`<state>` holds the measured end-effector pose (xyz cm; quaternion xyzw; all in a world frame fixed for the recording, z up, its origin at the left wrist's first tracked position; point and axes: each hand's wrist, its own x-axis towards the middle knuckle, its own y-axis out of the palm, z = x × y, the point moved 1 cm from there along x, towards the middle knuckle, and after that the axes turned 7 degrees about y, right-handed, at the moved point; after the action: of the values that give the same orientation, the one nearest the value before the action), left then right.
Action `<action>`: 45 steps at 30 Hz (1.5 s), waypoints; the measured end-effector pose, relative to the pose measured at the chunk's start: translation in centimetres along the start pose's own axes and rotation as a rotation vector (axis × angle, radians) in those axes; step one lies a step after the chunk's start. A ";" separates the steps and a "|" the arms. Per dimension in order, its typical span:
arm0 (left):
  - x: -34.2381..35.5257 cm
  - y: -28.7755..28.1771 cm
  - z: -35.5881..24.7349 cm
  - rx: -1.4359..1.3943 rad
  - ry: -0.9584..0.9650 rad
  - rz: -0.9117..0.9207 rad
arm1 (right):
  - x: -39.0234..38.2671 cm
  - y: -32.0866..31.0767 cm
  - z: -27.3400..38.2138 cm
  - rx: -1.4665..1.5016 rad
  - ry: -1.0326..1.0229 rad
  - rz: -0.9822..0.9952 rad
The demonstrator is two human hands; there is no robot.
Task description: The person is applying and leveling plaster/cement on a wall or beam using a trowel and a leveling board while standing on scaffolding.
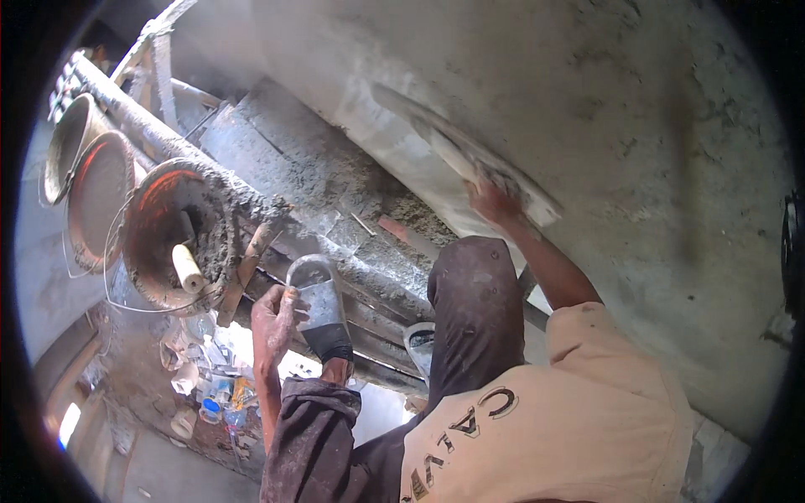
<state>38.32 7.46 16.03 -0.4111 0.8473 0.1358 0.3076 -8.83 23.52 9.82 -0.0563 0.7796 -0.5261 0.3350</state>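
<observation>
My right hand (497, 201) grips the handle of a long plastering float (402, 107), whose blade lies against the grey plastered wall (612, 126) on the right. My left hand (275, 323), dusty and with fingers curled, is beside my foot in a grey slide sandal (319, 298); what it holds, if anything, is hidden. Left of it a bucket (155, 268) holds wet mortar and a tool with a pale roller-like handle (186, 270). My raised knee (470, 285) is between my two hands.
Two more buckets (99, 201) stand further left along a mortar-crusted pole (126, 101). Below the wall runs a dusty ledge (293, 142). I am on narrow wooden slats (377, 335), with rubble and litter (210, 381) far below at the lower left. An upright timber frame (163, 75) rises at the back.
</observation>
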 end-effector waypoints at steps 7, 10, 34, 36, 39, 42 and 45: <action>0.0 -0.1 -1.2 0.095 -0.032 -0.016 | -6.7 -10.0 -5.1 0.318 -0.321 -0.351; 0.3 0.7 -1.4 0.075 -0.050 0.000 | -9.1 -9.0 -9.5 0.045 -0.443 -0.611; 1.2 1.6 1.1 0.074 -0.039 -0.016 | -2.5 1.3 -4.3 -0.049 -0.069 0.114; 1.1 0.5 1.3 0.115 -0.073 -0.050 | -4.3 -0.5 -2.1 0.016 -0.028 0.214; -0.3 -0.1 2.5 0.310 -0.101 -0.102 | -5.7 -1.5 -2.0 0.182 -0.167 0.329; -0.9 -0.8 4.1 0.324 -0.234 -0.074 | -10.1 -4.9 -0.6 0.334 -0.236 0.245; -0.1 0.6 3.5 0.285 -0.228 -0.044 | -12.8 -3.0 -3.6 0.459 -0.101 0.042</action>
<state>39.34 9.60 13.32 -0.3637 0.8084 0.0532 0.4597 -1.89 30.61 19.15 0.0114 0.6227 -0.6791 0.3885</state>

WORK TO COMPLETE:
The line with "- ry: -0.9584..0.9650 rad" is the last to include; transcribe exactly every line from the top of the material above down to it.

TASK RESPONSE:
`<state>` holds the measured end-effector pose (xyz cm; quaternion xyzw; all in a world frame fixed for the recording, z up, its origin at the left wrist's first tracked position; point and axes: each hand's wrist, its own x-axis towards the middle knuckle, its own y-axis out of the palm, z = x × y, the point moved 1 cm from there along x, towards the middle knuckle, and after that the axes turned 7 degrees about y, right-handed, at the moved point; after the action: of the values that give the same orientation, the one nearest the value before the action), left then right.
Action `<action>`: 45 steps at 30 Hz (1.5 s), waypoints; the measured end-effector pose, relative to the pose measured at the chunk's start: translation in centimetres along the start pose's own axes and rotation as a rotation vector (axis × angle, radians) in those axes; step one lies a step after the chunk's start. A ";" separates the steps and a "|" the arms. Per dimension in order, its typical span:
arm0 (left):
  - x: -34.2381..35.5257 cm
  - y: -28.7755..28.1771 cm
  - z: -35.5881..24.7349 cm
  - rx: -1.4359..1.3943 rad
  - ry: -0.9584..0.9650 rad

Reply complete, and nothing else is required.